Paste your draft — AI audits E-E-A-T, keywords, structure, and gaps

Paste the full draft of your article "Iron and Anemia: How to Get Enough Iron from Your Diet" after this prompt. Then have the AI perform a detailed SEO and E-E-A-T audit. The audit should check: primary and secondary keyword placement (title, H1, first 100 words, 2-3 H2s, meta), heading hierarchy and logical flow, readability estimate (Flesch or grade level) and sentences/paragraph length issues, E-E-A-T gaps (author bio, citations, expert quotes), duplicate-angle risk vs top 10 Google results (list 3 unique content opportunities), content freshness signals (data, dates, studies), and on-page technical suggestions (schema, internal links, image alt). End with 5 prioritized, specific improvement suggestions with action steps and the estimated SEO impact of each. Output format: structured checklist and numbered improvement steps.
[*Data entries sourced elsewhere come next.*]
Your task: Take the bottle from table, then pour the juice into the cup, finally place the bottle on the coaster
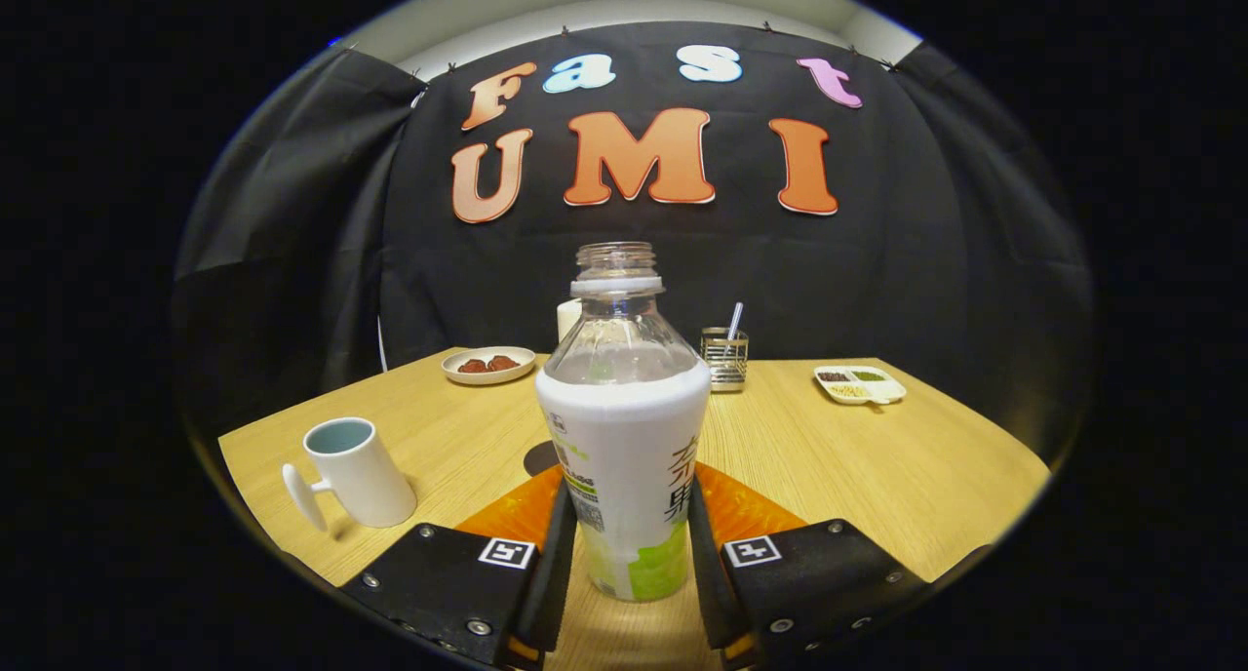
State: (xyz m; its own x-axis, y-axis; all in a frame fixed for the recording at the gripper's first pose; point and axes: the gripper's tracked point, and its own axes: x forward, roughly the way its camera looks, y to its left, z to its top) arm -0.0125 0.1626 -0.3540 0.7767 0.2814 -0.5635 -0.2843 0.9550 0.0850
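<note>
Claw (625, 544) at bottom centre pinching upright uncapped bottle (625, 427) low on body, steady for pouring into cup (351, 471) lower left.

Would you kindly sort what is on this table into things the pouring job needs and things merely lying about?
For the job:
- bottle, cap off, between the fingers of the gripper, both pressing on it
- white cup, beside the fingers
- dark coaster, partly hidden behind the bottle

Lying about:
- plate of brown food
- wire holder
- divided tray
</note>
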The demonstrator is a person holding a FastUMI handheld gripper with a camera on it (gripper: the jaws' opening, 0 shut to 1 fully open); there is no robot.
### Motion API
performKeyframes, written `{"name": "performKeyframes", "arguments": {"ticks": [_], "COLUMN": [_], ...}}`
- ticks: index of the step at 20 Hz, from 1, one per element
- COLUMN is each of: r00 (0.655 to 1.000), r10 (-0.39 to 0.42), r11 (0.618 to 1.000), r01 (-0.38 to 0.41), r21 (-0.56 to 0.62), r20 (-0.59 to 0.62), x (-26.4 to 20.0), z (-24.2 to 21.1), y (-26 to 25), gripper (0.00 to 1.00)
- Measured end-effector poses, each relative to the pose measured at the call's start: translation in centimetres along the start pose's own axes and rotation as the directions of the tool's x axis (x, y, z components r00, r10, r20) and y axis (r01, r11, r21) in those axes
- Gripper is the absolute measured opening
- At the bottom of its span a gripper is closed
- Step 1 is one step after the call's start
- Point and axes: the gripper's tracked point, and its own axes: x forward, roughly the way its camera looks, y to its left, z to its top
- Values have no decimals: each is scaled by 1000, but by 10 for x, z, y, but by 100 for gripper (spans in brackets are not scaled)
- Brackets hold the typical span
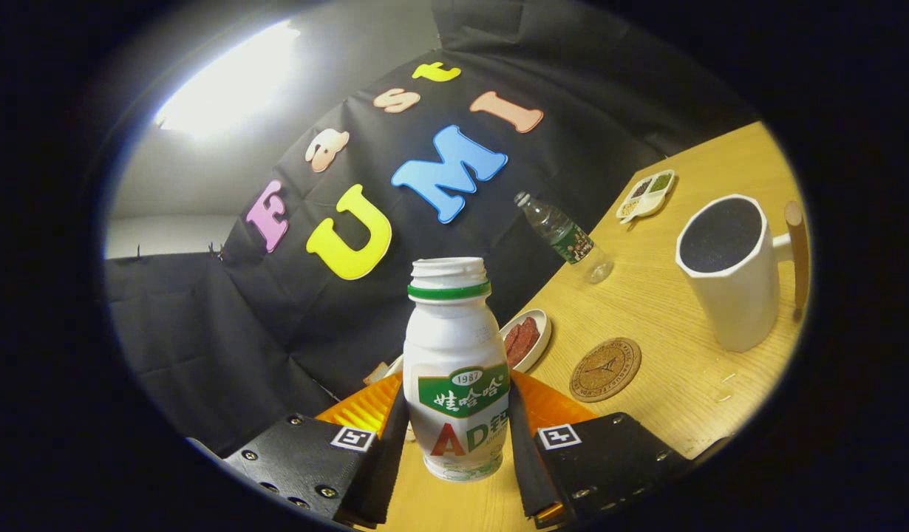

Now paste your draft.
Common Mistakes
  • Listing 'iron-rich foods' without portion sizes or absorption context, which leads readers to overestimate intake.
  • Treating heme and non-heme iron the same—failing to explain absorption differences and pairing strategies.
  • Recommending supplements without advising lab testing (ferritin) or mentioning risks of excess iron.
  • Not offering vegetarian/vegan meal plans or swaps; ignoring plant-based audiences leads to lower relevance.
  • Using outdated prevalence statistics or no authoritative citations (WHO, NIH, CDC), reducing trustworthiness.
  • Giving long medical explanations without actionable steps (readers want quick swaps and sample days).
Pro Tips
  • Include one specific ferritin threshold and action (e.g., suggest consulting if ferritin <30 ng/mL) with citation—this dramatically improves clinical usefulness and trust.
  • Provide two short sample 'iron boost' breakfasts (one omnivore, one plant-based) with estimated iron mg to increase practical search intent match.
  • Use a small comparison table (photo or infographic) of heme vs non-heme iron sources with absorption % and typical portion iron content—visuals boost dwell time and shares.
  • Add a short, expert-voiced boxed tip about common inhibitors (tea, coffee, calcium-rich meals) and timing fixes (wait 1-2 hours) to reduce user anxiety and improve E-E-A-T.
  • Include a citation to a recent meta-analysis on iron supplementation and a local guideline (e.g., NIH ODS) to combine global authority with current evidence—this reduces topical overlap risk and increases trust.
  • Optimize the title tag for intent by keeping it action-oriented and including 'How to' plus the primary keyword; use meta description to promise quick wins and a sample menu.
  • Add an internal link to the pillar 'Complete Guide to a Balanced Diet' in the first content block to boost topical authority signals and user flow.
  • Offer a downloadable one-page checklist (iron-rich swaps + when to test) as a content upgrade to capture email leads and increase repeat visits.